Exercise objective — Answer with one number: the count of lines in this material that hold the word "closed".

Recorded data —
====
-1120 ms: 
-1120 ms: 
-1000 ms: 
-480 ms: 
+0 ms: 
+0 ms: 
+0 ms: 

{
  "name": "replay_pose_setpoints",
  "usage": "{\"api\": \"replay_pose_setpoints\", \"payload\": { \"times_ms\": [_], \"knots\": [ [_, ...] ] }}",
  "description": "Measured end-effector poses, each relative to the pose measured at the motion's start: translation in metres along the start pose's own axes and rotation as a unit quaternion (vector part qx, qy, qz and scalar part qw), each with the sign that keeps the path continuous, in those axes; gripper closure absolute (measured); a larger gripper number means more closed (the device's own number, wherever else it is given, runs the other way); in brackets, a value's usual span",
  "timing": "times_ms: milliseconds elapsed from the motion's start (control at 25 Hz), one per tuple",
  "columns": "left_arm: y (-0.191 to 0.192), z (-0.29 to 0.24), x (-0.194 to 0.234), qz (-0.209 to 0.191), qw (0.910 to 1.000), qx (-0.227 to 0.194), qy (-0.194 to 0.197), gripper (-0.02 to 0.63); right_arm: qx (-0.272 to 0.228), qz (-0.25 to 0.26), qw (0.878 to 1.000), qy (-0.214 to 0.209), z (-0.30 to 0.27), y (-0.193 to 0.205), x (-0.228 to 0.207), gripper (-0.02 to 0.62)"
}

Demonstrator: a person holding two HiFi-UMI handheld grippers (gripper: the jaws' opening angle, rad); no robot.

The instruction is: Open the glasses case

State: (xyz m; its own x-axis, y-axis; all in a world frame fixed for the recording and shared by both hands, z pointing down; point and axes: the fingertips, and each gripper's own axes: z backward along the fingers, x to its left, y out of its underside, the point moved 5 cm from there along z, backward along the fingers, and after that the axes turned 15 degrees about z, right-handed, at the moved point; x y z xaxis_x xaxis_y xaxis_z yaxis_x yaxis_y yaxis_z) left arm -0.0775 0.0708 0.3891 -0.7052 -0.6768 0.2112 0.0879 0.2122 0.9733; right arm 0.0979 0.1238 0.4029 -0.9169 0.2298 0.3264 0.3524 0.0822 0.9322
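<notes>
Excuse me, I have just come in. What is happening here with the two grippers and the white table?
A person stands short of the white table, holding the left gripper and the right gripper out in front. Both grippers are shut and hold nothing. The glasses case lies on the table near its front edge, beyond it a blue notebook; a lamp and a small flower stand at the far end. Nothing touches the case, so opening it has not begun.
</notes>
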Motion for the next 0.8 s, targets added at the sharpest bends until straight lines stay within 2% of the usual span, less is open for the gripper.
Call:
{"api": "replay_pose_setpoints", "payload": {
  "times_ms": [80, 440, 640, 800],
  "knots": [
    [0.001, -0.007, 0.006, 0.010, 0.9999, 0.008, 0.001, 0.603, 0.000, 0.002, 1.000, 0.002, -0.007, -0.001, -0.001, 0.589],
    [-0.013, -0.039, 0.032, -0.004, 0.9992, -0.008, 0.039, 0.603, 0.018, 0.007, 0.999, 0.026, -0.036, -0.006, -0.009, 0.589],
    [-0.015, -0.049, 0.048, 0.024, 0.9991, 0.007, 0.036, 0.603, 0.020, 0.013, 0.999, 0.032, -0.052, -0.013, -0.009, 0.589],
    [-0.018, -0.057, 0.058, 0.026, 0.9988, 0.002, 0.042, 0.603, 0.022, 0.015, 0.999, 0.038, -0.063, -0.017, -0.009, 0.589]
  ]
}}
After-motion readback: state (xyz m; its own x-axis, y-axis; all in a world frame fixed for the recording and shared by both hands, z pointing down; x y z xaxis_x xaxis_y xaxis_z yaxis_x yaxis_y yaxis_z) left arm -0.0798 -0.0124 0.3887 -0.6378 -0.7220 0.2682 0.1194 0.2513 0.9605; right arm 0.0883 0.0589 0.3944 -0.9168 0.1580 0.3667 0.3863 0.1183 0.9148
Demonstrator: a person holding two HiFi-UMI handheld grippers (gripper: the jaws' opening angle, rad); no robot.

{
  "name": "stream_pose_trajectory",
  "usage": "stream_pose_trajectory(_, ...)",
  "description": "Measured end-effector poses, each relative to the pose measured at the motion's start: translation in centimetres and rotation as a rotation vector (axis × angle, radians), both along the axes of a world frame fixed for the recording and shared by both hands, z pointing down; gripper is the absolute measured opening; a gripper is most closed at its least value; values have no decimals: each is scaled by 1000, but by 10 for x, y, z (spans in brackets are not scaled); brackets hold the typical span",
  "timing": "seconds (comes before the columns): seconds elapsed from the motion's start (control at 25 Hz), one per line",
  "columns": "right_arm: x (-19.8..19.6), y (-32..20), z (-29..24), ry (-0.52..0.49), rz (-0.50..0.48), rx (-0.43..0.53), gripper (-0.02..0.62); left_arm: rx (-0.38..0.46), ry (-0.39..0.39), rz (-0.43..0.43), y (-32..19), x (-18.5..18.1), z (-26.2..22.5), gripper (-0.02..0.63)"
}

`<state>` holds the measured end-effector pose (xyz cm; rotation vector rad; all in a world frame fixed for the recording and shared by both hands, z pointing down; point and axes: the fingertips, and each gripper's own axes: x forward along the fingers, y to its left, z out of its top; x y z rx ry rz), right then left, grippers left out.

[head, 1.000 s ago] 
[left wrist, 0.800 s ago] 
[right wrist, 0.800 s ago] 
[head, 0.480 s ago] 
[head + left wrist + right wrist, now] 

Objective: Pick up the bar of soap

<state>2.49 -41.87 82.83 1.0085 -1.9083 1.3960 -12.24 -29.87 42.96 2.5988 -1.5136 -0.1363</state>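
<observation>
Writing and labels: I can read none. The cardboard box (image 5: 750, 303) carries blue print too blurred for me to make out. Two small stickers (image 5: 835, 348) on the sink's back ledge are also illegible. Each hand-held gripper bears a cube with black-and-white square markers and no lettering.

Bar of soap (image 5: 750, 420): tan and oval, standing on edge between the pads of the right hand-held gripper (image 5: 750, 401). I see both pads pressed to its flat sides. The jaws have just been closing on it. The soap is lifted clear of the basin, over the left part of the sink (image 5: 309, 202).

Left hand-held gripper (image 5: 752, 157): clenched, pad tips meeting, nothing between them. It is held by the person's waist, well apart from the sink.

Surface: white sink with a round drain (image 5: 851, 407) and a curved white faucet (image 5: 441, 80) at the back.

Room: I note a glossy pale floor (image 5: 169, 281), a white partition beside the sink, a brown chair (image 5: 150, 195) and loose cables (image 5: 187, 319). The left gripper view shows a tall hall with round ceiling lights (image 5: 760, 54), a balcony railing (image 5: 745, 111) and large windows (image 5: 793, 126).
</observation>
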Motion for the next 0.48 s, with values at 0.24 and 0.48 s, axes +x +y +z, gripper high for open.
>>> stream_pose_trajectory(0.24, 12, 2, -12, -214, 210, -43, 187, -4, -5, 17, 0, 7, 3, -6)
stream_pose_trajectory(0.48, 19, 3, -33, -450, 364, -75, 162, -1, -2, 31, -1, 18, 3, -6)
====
Response for this exercise — 2